Journal of Gerontological Nursing

Guest Editorial 

Transitional Care: What Does It Mean for Nurses?

Marina Burke, MSN, ANP-C

Abstract

The author discloses that she has no significant financial interests in any product or class of products discussed directly or indirectly in this activity, including research support.

Most of you probably know something about transitional care. But what you may not know is that it is one of the most exciting emerging areas of nursing and health care in the country. Transitional care includes actions ensuring the coordination and continuity of care between settings (e.g., hospitals, nursing homes, patients’ homes, physicians’ offices). It is based on a comprehensive plan of care and involves health care practitioners who have current information about the patient’s goals, preferences, and clinical status (Coleman & Boult, 2003).

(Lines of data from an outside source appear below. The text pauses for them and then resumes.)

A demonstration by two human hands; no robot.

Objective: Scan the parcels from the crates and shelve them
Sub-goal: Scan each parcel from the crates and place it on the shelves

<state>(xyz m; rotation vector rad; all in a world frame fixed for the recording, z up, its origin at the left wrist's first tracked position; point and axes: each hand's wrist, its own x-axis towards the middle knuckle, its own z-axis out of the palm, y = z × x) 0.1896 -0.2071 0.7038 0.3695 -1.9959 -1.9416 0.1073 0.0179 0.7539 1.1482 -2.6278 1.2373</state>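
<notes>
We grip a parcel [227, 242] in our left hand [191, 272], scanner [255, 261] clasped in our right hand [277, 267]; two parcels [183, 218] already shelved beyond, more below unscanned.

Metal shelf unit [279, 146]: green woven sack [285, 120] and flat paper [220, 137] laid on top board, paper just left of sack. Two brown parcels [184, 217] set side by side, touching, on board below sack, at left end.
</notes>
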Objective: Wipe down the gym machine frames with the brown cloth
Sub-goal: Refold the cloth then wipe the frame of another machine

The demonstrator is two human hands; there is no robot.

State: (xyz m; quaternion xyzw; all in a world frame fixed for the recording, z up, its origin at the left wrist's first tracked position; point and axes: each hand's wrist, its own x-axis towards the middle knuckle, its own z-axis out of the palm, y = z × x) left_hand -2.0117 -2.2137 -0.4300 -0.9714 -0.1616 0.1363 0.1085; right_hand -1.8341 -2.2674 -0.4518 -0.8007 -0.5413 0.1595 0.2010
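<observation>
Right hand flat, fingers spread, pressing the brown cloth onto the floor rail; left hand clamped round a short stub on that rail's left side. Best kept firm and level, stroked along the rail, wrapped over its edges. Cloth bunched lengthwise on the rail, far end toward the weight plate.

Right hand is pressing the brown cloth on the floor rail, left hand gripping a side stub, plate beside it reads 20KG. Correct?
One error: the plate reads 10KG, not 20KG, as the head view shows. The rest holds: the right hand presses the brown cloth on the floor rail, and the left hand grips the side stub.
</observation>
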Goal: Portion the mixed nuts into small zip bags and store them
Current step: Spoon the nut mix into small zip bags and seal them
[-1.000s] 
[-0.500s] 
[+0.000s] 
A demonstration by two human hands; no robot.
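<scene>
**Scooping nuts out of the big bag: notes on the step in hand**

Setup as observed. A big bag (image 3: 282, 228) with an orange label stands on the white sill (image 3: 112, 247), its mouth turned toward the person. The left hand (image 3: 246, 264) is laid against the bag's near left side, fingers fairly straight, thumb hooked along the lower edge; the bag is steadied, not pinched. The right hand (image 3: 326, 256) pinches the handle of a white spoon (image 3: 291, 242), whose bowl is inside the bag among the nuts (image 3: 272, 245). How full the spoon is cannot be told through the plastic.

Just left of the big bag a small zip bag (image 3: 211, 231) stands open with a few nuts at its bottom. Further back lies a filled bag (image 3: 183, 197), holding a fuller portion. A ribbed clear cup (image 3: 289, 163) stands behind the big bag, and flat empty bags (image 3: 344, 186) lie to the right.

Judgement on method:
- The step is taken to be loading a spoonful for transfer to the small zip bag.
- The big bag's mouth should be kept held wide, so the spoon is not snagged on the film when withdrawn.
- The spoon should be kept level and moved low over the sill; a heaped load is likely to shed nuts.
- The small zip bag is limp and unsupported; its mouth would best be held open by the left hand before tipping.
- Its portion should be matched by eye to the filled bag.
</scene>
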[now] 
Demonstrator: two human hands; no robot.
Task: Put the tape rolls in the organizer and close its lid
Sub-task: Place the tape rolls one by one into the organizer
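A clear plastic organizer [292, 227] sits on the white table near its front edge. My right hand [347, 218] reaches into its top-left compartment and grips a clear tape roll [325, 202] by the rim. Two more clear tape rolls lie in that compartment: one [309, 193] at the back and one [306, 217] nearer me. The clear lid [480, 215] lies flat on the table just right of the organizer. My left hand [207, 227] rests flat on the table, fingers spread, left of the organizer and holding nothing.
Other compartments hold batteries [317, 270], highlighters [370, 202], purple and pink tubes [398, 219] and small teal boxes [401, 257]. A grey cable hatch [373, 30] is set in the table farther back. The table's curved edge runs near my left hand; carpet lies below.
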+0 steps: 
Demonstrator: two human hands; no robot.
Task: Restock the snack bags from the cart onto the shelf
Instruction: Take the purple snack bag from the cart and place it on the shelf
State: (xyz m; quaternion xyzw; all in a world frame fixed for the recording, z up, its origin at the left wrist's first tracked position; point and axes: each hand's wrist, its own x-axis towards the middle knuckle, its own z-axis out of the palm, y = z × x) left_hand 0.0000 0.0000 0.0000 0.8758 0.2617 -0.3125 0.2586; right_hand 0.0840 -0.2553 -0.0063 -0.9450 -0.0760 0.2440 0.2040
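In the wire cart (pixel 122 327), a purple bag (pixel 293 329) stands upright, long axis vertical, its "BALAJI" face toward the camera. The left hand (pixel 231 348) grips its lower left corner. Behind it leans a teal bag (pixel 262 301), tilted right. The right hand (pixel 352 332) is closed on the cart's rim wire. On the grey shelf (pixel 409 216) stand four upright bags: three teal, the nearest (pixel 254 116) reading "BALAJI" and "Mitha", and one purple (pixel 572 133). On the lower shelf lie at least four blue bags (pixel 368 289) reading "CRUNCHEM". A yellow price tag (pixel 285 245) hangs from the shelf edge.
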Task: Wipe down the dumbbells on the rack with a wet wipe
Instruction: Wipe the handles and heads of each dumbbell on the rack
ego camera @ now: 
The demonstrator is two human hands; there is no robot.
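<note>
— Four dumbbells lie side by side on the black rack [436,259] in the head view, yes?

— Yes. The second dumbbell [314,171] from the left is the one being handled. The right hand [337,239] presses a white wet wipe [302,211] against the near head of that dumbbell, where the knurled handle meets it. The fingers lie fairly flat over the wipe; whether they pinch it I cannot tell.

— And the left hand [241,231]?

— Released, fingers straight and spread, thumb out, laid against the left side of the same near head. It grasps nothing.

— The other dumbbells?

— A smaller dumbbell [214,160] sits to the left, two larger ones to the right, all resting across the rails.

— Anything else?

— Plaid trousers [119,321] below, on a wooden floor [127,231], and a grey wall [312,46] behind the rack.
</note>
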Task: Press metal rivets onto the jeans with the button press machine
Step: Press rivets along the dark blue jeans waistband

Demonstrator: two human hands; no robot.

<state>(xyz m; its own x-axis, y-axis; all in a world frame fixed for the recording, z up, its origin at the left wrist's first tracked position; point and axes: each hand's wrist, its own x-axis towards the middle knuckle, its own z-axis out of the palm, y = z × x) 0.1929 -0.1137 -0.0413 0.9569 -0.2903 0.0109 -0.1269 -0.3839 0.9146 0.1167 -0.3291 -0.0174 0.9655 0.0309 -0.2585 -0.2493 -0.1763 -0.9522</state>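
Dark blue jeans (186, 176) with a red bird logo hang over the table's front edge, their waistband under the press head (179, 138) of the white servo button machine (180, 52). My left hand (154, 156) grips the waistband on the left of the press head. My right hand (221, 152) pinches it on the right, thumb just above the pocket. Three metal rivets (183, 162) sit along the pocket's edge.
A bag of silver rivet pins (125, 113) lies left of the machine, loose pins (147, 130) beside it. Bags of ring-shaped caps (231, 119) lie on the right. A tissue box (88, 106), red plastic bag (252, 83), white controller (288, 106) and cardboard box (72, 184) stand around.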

Geriatric nurses may know it (on a bad day) as the frustration they experience after a patient they discharged from their unit or from their home health caseload is readmitted a few days later with a preventable problem. On a better day, they know it as the satisfaction they experience when the stars align and they are able to share the essentials of their patient’s hospitalization with the patient’s community physician, home health intake nurse, and maybe even a family member and a paid caregiver, thereby decreasing the likelihood of a preventable emergency department (ED) visit or readmission.

Consider the example of a 73-year-old African American man, Mr. W., brought into a major urban university teaching hospital with a blood sugar of 560, dehydration, and confusion. He improved with insulin and hydration and was able to give the hospital team his wife’s telephone number. After a discussion between the hospital team and his wife, Mr. W. was sent home with a referral for home care services and the same diabetic regimen he had before the hospital visit. His primary care physician was not contacted. Five days later, Mr. W. returned to the ED after police found him wandering the streets. Further testing revealed moderate vascular dementia, hyperglycemia, and dehydration. In addition, his wife is disabled, attends a day center, and cannot assist him with his diabetic regimen or diet. These discoveries easily require several ED visits and hospitalizations. The concerns of this patient point clearly to the need for improved transitions.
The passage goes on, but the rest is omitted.